TABLE 2. Top 10 most suitable reference genes for chicken tissues based on average coefficient of variations (CVs) across at least three experiments.
As can be seen in Table 2, some of the introduced reference genes (17 genes) were in common in the top 10 lists of at least two tissues. For example, Atl1 was identified as suitable for four tissues. Cep68 and Tasor2 genes were in common in the lists of three tissues, and Ubr7, Ctnna1, Atp5b, Grb2, Xpo5, Exosc10, Eif2b5, Ilf2, Gnb2l1, Hnrnpab, Ikbkb, Tor1b, cops7a, and Gsr genes were in common in the top 10 lists of two tissues. It is obvious that genes with more frequent occurrence in multiple top 10 genes lists are more likely suggested as suitable HKGs than are those with only one occurrence. Therefore, these 17 genes are strongly suggested to be used as HKGs for the mentioned tissues.

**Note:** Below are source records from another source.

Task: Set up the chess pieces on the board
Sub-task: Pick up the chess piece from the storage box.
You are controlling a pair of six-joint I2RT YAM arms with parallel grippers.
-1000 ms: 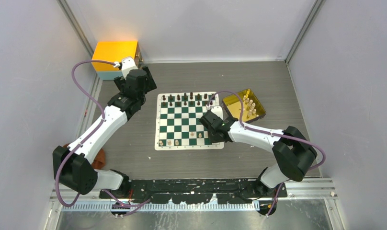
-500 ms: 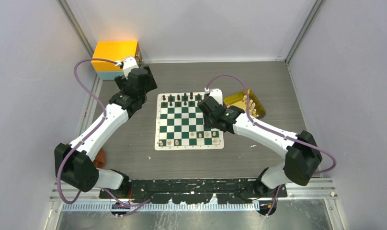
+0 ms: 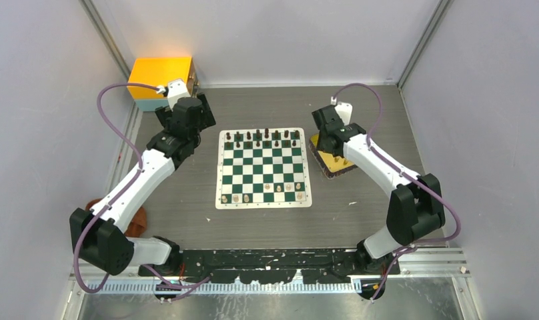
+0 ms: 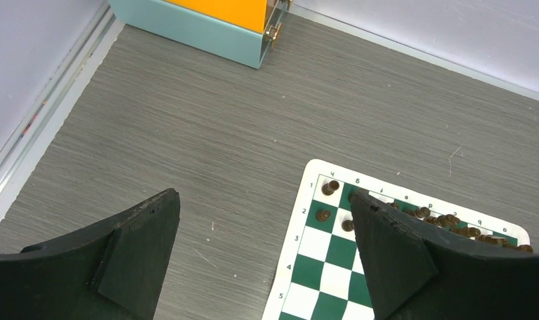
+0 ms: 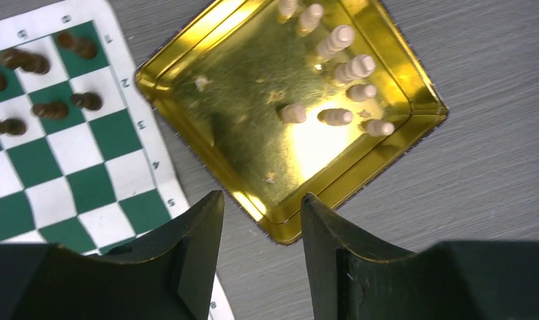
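From above, the arm hides most of the gold tray [image 5: 233, 127]; the right tool [image 5: 261, 200], parted and empty, frames the tray's near rim, and the pale chess pieces [image 5: 337, 117] ahead to its right — two cut off by the frame — stretch away from it, standing or lying I cannot tell. The board [image 5: 87, 173] with dark pieces [image 5: 53, 110] lies to its left; the left tool [image 4: 263, 197] gapes wide, empty, one finger [image 4: 400, 267] hiding some dark pieces.

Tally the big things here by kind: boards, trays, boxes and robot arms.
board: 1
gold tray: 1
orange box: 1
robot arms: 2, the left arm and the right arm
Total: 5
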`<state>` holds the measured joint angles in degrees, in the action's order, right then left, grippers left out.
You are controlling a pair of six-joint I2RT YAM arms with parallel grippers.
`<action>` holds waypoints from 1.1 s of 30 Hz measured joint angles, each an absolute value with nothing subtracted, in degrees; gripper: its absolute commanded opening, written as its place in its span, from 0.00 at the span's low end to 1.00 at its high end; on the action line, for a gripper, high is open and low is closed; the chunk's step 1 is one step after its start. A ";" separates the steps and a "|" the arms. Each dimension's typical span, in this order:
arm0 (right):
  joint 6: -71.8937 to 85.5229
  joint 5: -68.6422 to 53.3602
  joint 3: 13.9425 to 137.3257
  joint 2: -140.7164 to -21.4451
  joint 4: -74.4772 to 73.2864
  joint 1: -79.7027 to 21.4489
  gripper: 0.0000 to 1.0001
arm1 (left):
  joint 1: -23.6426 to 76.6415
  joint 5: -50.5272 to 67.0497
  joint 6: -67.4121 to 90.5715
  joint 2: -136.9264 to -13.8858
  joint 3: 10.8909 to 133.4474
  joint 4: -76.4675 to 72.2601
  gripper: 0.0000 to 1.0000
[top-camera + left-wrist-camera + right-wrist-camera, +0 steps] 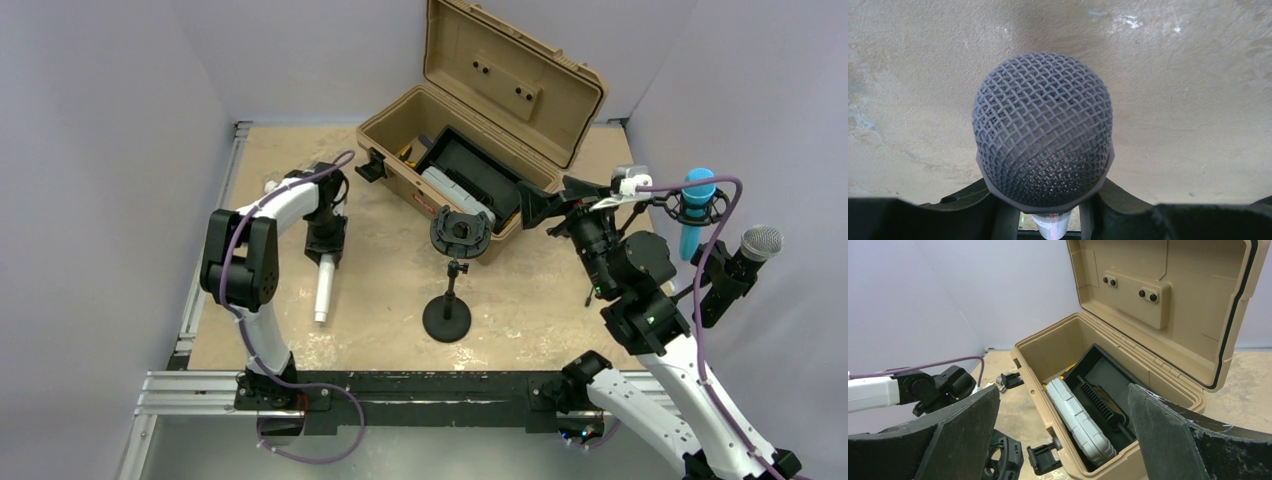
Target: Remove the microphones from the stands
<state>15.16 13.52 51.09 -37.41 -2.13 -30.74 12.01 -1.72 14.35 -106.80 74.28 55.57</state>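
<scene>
While the left hand [325, 248] clamps the microphone [323, 290] — grip half-hidden — right hand [530, 207] gapes.

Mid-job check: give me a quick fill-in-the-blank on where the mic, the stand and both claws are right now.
1. The left claw is shut on the white ____.
2. The clip atop the stand is ____.
3. The right claw, near the tan case, is ____.

Missing words: microphone; empty; open.
</scene>
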 measured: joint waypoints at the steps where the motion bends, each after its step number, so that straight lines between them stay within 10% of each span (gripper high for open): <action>1: 15.16 13.52 51.07 -37.41 -2.11 -30.74 0.99 | 12.01 -1.69 14.35 -107.24 74.39 55.61 0.00; 24: 15.16 13.45 50.39 -36.58 -2.09 -30.74 0.99 | 12.01 -1.72 15.00 -108.55 74.89 56.38 0.58; 33: 15.14 13.45 50.35 -36.23 -2.09 -30.74 0.99 | 12.01 -1.74 15.51 -108.55 74.91 56.45 0.62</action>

Gene ontology and Kyoto Encyclopedia of Genes and Genomes pathway analyses of the most stably expressed genes
Understanding the functionality of the most stable reference genes is of great importance. In the current work, the top 10 most stable genes of all 16 studied tissues (totally 134 unique genes) were subjected to gene ontology and KEGG pathway enrichment analyses using the DAVID web tool. The results revealed that the most stably expressed genes that enriched significantly (p < 0.05) in molecular function terms, biological processes terms, and KEGG pathways were generally related with the transcription and translation of proteins (e.g., RNA binding, protein binding, structural constituent of ribosome, translational initiation, positive regulation of transcription, cytoplasmic translation, nucleocytoplasmic transport, RNA degradation, and ribosome, among others). In other words, as compared to genes of other processes or pathways, it seems that genes associated with transcription and translation are less variable under different conditions and are more suited as HKGs. These results are in accordance with the findings of Kouadjo et al. (2007) and de Jonge et al. (2007), who reported the protein biosynthesis–related genes as the most stably expressed genes. Gene ontology terms as well as KEGG pathways enriched by the top 10 most stably expressed genes are reported in Supplementary Table S4.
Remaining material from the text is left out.